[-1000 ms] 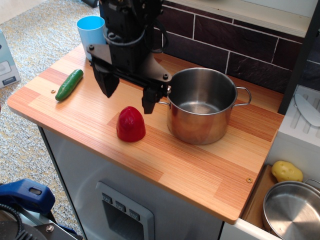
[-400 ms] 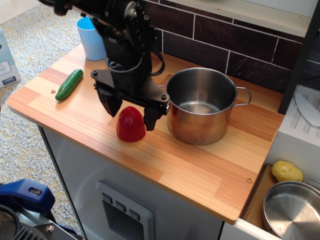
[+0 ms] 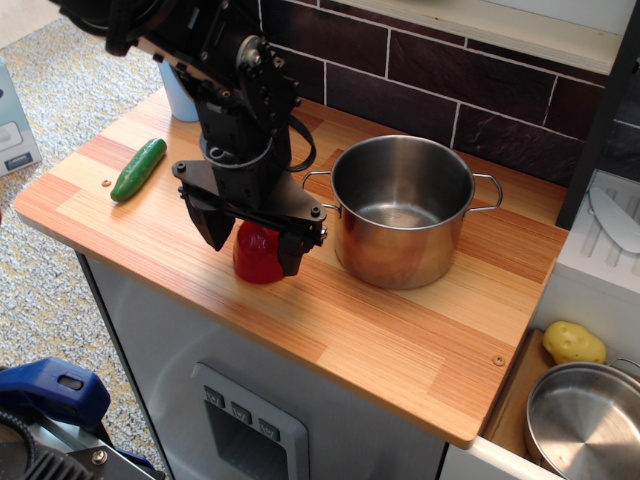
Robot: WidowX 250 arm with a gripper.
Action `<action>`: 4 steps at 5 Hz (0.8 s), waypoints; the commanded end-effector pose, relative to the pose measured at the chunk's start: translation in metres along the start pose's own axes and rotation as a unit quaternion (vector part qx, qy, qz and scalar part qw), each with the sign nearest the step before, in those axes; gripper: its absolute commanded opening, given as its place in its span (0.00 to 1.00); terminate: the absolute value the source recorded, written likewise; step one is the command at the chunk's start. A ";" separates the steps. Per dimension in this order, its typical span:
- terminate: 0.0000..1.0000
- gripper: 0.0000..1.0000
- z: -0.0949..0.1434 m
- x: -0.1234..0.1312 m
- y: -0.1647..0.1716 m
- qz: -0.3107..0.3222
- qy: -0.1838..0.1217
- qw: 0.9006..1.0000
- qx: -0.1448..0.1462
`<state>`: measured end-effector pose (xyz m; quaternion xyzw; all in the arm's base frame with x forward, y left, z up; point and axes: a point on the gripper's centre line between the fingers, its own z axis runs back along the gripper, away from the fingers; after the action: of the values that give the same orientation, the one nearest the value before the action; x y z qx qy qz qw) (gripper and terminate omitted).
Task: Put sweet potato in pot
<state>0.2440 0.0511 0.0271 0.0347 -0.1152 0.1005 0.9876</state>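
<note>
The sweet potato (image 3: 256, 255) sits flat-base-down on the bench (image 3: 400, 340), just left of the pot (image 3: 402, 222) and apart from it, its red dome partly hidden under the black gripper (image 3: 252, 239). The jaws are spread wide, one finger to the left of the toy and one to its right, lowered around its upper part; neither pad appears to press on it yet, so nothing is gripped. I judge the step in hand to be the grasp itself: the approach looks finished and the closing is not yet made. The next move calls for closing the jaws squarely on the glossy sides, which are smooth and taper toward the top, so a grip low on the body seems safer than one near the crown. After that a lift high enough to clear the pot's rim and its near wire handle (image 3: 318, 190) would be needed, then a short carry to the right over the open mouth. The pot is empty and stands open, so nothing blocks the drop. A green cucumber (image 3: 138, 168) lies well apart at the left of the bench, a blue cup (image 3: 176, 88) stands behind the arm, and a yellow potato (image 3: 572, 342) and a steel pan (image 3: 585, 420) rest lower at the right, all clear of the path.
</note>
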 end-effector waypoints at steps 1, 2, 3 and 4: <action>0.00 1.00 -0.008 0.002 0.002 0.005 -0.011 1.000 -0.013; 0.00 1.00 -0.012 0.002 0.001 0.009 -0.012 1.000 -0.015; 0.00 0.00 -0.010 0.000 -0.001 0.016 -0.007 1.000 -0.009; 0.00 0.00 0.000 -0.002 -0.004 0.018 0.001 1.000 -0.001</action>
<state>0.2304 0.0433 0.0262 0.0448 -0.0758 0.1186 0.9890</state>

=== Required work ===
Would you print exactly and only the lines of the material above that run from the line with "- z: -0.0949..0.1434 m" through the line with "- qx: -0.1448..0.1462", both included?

=== Answer for the task ===
- z: -0.0949..0.1434 m
- x: -0.1234..0.1312 m
- y: -0.1647..0.1716 m
- qz: -0.3107..0.3222
- qy: -0.1838..0.1217
- qw: 0.9006..1.0000
- qx: -0.1448..0.1462

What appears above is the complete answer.